What is required
A line belongs in the answer only if it contains the word "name"; copy every such line from the listing below.

Available data
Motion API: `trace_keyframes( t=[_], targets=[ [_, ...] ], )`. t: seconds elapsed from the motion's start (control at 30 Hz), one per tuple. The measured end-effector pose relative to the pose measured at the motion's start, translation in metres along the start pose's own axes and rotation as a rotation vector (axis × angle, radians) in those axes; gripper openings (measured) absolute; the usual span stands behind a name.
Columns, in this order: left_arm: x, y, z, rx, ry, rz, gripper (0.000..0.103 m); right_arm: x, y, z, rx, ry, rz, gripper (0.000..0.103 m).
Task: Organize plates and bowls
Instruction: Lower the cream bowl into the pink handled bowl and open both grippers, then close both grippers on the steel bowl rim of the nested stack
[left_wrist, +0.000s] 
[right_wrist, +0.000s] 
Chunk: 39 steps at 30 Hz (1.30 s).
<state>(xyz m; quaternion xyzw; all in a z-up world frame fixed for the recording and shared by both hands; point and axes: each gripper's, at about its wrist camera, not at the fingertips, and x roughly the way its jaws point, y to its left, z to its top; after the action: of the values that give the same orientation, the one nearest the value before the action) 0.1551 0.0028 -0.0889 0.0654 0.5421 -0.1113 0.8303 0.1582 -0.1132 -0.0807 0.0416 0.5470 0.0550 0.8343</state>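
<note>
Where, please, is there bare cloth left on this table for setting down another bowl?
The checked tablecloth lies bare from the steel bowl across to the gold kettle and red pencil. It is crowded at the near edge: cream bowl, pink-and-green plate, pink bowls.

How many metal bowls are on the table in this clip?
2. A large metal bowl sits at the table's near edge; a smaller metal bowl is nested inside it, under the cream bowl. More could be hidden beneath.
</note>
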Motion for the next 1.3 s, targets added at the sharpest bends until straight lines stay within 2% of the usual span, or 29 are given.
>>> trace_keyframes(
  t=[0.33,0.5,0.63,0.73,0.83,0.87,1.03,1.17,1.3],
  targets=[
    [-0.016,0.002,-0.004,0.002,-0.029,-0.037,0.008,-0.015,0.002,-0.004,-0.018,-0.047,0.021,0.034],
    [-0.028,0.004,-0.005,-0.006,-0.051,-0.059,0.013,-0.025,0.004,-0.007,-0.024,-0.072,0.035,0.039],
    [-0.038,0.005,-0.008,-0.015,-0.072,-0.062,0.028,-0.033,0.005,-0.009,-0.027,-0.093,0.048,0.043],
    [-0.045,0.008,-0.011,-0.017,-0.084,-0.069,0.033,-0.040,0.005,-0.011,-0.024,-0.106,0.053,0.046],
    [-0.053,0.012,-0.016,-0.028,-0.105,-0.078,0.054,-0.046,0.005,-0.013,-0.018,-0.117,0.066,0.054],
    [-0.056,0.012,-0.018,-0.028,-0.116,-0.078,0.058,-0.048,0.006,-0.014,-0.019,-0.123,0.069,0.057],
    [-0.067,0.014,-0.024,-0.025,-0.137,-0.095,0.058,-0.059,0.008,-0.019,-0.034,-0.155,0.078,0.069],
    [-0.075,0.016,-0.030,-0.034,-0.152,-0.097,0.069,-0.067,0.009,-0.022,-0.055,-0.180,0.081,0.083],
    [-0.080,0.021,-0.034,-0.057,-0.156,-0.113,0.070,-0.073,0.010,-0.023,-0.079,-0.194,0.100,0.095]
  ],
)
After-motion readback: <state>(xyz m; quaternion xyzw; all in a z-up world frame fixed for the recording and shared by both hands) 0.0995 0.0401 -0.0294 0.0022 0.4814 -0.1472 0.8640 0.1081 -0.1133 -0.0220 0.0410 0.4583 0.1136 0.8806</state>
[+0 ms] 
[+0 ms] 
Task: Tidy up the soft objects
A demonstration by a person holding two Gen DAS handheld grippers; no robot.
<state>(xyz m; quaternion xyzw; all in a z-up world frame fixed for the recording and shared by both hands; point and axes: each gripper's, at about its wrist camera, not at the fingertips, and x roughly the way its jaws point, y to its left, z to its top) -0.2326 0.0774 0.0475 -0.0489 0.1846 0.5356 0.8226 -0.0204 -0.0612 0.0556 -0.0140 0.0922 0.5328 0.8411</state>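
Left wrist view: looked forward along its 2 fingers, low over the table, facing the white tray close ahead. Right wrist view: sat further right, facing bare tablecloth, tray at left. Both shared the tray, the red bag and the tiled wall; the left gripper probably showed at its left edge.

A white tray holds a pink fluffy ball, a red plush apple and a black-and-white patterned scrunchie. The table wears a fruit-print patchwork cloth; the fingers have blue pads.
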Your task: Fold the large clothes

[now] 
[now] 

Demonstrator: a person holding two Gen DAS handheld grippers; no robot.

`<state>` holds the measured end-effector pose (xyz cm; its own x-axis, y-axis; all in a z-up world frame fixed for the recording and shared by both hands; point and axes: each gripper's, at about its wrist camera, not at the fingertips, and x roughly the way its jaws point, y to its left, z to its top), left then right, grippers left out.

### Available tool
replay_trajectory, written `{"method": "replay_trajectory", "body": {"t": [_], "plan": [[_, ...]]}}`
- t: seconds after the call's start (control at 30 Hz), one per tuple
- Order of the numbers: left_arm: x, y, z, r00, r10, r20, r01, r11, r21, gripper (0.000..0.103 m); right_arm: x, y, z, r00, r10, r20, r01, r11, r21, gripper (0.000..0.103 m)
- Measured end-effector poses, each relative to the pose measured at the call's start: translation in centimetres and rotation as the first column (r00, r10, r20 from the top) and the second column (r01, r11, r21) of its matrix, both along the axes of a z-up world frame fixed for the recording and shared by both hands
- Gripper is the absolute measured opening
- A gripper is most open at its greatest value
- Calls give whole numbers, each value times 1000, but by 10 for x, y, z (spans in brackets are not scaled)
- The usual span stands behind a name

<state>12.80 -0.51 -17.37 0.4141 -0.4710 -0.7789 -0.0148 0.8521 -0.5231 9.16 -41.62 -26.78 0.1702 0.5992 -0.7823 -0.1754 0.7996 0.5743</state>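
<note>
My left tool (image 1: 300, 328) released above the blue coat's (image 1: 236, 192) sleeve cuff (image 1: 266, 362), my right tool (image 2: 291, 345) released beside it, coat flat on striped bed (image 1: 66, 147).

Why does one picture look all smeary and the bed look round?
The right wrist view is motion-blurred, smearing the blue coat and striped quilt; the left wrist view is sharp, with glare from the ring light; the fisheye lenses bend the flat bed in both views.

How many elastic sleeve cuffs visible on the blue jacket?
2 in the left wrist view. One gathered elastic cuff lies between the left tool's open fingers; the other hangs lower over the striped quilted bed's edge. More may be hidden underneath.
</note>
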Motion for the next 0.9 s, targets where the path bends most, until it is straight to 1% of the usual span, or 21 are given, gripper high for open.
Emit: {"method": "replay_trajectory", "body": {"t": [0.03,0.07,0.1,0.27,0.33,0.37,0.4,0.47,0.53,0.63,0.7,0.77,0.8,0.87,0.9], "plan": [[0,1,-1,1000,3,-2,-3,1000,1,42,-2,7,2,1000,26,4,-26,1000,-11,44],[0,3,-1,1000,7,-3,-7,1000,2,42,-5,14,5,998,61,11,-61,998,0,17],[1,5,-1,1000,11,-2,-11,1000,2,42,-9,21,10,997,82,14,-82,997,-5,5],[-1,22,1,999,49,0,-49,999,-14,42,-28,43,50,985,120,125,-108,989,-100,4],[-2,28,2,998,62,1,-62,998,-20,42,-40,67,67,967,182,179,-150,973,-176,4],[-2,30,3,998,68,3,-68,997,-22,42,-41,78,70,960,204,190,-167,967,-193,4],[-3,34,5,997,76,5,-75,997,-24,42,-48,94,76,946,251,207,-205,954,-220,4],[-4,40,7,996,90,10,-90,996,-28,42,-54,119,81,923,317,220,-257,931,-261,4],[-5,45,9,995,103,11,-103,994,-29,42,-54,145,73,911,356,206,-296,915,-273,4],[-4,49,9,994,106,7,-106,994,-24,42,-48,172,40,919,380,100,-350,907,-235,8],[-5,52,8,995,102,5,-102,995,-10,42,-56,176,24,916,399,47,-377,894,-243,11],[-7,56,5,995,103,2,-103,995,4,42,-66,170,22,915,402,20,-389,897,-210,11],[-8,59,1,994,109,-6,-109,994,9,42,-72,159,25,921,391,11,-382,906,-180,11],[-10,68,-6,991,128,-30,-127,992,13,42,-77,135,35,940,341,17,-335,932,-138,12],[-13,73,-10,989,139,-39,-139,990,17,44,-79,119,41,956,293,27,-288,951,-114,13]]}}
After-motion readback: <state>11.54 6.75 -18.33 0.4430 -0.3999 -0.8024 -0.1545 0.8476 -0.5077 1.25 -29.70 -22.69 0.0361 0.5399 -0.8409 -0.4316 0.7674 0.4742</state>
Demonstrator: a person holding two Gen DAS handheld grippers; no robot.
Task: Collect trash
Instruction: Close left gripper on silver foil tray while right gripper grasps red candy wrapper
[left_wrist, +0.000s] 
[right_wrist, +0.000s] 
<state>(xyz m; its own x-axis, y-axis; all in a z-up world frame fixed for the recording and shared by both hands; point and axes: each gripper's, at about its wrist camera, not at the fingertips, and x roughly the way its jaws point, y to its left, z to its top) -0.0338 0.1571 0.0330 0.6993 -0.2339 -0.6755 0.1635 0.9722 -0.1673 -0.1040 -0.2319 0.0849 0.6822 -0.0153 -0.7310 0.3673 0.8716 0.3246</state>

The completed task
Motion API: `trace_keyframes( t=[_], targets=[ [_, ...] ], )`. t: seconds elapsed from the motion's start (control at 30 Hz), one per tuple. The measured end-effector pose relative to the pose measured at the motion's start, translation in metres along the start pose's own axes and rotation as a rotation vector (axis × angle, radians) in those axes; gripper openings (measured) absolute; the usual span stands behind a name.
- The usual span stands behind a name

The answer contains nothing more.